When Unchained reached out to FASB for comment, a spokesperson replied, “As with all agenda requests, the FASB will discuss the letter at a future meeting.” The SEC was unable to reply to Unchained’s request for comment due to the government shutdown.

Varying Levels of Risk

While it may seem easy (and logical) for FASB to update its guidance, complications could arise when you consider that the reliability and security of various LST providers can widely diverge, meaning that some LSTs could be much riskier than stablecoins. “If you're working with a more opaque and less reputable staking pool, then there could be an element of counterparty risk where you're not really sure if you're going to get the exact true value back that you expect or the exact amount of tokens back,” said Tomek Kowalski, global controller at CoinTracker. “There could be some risk of loss there with the counterparty. So it's a bit of a judgment call, unfortunately.”

If you accept this premise, he believes the argument could be made that LSTs are more akin to a contractual relationship. “You could think of [LSTs] as potentially a derivative of ETH,” he said. “A good example is Coinbase ETH or cbETH, because you have a contractual right with Coinbase to redeem that staked ETH at a future point in time. So it's no longer like the asset itself, it's more of a derivative of the asset.” 

Mangiero admits that levels of reliability and risk can vary between LST providers, which is why a prior organization of hers, the Proof of Stake Alliance, came out with a set of best practices for staking in 2023, which included a couple of mentions of liquid staking related to obtaining user consent and disclosing all relevant information to a client.

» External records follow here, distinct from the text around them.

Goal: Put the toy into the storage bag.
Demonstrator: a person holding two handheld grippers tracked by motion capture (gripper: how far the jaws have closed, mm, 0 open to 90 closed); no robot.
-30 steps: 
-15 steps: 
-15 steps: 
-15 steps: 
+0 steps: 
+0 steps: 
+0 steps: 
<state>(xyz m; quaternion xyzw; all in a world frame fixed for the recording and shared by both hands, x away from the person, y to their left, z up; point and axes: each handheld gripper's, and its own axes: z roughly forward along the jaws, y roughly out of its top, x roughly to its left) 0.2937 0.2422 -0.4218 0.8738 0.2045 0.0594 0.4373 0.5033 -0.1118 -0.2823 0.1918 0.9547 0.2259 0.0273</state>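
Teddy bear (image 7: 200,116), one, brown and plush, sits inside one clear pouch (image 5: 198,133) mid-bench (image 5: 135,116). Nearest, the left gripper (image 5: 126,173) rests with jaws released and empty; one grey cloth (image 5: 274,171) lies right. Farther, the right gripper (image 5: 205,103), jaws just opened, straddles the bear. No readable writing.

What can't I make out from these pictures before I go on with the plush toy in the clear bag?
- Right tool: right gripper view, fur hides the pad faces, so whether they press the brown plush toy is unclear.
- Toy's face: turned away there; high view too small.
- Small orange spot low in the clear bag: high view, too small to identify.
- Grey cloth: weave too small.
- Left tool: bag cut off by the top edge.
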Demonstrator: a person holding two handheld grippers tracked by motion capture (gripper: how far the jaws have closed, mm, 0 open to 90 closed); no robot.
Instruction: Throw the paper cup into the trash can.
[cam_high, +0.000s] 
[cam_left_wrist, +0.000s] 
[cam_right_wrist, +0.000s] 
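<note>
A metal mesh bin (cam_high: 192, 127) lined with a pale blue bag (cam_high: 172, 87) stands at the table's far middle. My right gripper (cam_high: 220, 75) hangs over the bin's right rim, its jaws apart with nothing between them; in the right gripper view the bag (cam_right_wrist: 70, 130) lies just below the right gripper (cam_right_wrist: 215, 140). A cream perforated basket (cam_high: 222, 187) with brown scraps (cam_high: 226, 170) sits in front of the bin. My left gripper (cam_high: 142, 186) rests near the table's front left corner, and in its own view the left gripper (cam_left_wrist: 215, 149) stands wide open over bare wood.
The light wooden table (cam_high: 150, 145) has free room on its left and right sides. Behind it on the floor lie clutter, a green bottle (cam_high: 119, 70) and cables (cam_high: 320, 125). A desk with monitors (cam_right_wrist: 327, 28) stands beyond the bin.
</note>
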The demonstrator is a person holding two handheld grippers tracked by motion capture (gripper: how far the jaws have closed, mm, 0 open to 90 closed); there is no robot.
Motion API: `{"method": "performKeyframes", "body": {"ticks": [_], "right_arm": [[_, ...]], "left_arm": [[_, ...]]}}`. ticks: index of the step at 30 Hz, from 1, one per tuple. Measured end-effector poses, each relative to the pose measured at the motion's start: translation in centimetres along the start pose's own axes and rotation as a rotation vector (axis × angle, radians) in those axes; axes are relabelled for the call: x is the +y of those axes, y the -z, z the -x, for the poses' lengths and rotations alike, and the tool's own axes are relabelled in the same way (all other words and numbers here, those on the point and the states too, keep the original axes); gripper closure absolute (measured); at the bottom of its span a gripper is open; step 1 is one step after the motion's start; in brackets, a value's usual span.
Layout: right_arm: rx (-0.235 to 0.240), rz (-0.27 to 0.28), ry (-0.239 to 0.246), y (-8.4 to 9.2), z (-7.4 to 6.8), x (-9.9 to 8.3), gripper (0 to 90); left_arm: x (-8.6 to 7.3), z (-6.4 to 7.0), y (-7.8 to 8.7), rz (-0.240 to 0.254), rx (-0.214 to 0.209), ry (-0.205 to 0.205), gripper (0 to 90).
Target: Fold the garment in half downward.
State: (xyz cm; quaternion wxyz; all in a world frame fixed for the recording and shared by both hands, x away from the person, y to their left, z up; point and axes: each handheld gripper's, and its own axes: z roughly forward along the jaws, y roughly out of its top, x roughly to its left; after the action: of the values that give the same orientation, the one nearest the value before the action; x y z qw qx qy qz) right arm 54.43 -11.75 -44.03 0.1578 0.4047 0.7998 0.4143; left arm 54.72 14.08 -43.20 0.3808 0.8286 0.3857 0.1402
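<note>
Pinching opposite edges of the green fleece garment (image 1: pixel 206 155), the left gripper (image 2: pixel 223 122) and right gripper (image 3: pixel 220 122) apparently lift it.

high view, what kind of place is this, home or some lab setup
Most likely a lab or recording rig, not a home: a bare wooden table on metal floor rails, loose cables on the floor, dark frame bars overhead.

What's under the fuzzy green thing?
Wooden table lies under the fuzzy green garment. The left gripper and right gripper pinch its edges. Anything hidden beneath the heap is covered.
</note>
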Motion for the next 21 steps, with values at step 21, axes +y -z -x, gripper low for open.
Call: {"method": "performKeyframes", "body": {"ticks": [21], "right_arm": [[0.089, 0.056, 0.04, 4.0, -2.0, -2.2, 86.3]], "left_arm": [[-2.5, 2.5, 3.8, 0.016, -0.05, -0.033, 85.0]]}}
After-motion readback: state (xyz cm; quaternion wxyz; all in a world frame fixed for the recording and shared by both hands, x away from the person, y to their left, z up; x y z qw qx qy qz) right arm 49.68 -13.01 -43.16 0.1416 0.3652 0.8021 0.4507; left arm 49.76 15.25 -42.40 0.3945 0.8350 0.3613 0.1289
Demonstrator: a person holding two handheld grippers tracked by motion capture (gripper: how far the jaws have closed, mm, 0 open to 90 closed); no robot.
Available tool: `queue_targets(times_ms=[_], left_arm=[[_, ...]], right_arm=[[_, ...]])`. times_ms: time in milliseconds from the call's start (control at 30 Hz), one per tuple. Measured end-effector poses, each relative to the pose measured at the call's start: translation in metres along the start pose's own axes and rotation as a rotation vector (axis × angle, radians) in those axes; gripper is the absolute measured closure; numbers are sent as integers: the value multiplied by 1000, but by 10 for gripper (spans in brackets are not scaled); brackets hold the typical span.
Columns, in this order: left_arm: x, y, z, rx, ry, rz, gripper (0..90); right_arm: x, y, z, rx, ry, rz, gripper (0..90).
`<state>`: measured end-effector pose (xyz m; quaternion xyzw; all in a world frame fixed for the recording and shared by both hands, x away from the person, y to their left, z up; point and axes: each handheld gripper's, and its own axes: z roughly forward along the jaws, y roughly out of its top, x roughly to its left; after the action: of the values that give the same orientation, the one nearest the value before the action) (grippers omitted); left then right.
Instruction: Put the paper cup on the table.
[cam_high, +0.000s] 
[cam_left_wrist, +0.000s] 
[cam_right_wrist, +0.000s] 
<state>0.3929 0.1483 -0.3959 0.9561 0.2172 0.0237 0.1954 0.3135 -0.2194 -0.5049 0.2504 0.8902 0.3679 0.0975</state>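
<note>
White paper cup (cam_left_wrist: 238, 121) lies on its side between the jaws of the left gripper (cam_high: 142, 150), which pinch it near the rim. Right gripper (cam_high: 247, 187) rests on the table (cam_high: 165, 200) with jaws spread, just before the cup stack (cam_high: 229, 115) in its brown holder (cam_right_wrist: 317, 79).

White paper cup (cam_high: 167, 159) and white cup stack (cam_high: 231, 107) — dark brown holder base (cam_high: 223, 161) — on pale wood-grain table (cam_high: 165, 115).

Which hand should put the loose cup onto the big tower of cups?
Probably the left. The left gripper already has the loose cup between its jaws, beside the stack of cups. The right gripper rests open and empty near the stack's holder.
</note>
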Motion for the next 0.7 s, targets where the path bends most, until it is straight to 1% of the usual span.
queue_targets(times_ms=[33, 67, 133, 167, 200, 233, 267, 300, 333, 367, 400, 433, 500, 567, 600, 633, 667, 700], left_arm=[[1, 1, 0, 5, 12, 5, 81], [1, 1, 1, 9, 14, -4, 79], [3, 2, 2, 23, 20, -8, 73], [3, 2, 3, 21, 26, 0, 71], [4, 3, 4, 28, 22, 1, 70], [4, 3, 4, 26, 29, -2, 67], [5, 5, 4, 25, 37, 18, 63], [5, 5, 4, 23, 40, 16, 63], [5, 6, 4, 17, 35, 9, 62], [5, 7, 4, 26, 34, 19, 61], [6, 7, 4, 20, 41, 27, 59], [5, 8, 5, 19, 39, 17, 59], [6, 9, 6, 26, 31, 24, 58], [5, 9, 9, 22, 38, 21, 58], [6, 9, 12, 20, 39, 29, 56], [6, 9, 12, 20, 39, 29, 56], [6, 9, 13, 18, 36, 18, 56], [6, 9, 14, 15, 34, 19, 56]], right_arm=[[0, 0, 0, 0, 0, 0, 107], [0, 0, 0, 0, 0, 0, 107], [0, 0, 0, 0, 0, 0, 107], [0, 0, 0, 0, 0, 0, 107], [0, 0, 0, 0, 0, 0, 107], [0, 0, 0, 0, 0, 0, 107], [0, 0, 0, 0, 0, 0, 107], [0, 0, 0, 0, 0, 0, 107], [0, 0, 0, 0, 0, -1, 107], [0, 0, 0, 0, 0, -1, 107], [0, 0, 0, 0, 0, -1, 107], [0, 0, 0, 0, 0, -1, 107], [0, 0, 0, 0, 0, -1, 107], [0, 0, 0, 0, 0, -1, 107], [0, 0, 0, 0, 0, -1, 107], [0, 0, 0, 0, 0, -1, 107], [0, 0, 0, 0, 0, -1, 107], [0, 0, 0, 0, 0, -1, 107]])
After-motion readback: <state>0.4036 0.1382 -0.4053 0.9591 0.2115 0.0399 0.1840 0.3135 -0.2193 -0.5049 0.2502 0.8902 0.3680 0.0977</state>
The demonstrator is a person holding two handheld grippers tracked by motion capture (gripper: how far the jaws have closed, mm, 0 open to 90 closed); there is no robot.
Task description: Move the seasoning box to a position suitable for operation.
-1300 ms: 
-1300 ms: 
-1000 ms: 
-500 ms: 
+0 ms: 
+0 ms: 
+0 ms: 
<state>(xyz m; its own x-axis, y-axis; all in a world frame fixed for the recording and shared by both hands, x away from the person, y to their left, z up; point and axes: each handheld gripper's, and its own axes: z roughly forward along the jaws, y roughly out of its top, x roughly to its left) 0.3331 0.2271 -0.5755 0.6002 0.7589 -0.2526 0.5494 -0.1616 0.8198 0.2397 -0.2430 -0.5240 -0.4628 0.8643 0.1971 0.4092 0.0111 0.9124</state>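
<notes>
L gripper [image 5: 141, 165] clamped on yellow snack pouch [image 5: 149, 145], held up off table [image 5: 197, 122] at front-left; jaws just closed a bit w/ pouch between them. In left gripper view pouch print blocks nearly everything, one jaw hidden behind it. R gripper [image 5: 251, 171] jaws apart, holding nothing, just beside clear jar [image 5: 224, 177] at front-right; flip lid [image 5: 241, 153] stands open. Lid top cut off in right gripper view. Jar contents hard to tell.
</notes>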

She noted in an interview that perhaps the principles could be updated again, but was also steadfast that the proposed rule changes outlined in their letter to the FASB and SEC should treat all LSTs equally. “I don't think it affects the accounting treatment,” she said. “I do think there should be industry standards more generally, but I don't think there's a difference when it comes to fair value accounting.” 

(Individual LSTs do trade at varying prices, with stETH trading at $4,134, rETH $4,733, and cbETH $4,546 at the time of writing. However, these are more likely to reflect differences in how these tokens incorporate earnings yields rather than the concerns Kowalski flagged.)

Waiting on Impact

As of now, this problem is more of an academic than practical one, as the only DATs currently using LSTs are Sharplink (Ethereum), EthZilla (Ethereum), and DeFi Development Corporation (Solana). And none of those firms use LSTs as a primary treasury management strategy. 

But more are likely coming. Kevin Huang, an advisor to Sharps Technology, a Solana DAT, said in an interview that LSTs could comprise as much as 50% of a company’s treasury in the coming years, which could lead to massive variances between financial statements and the actual value of a firm’s token holdings.

This could become especially true as stock premiums become compressed due to market saturation and firms look for ways to stretch out gains and increase revenues. LSTs can be riskier than native staking, because those tokens can then be deployed in the DeFi industry, where hacks are more common and risk management becomes more important.

But companies looking for an edge may not have a choice.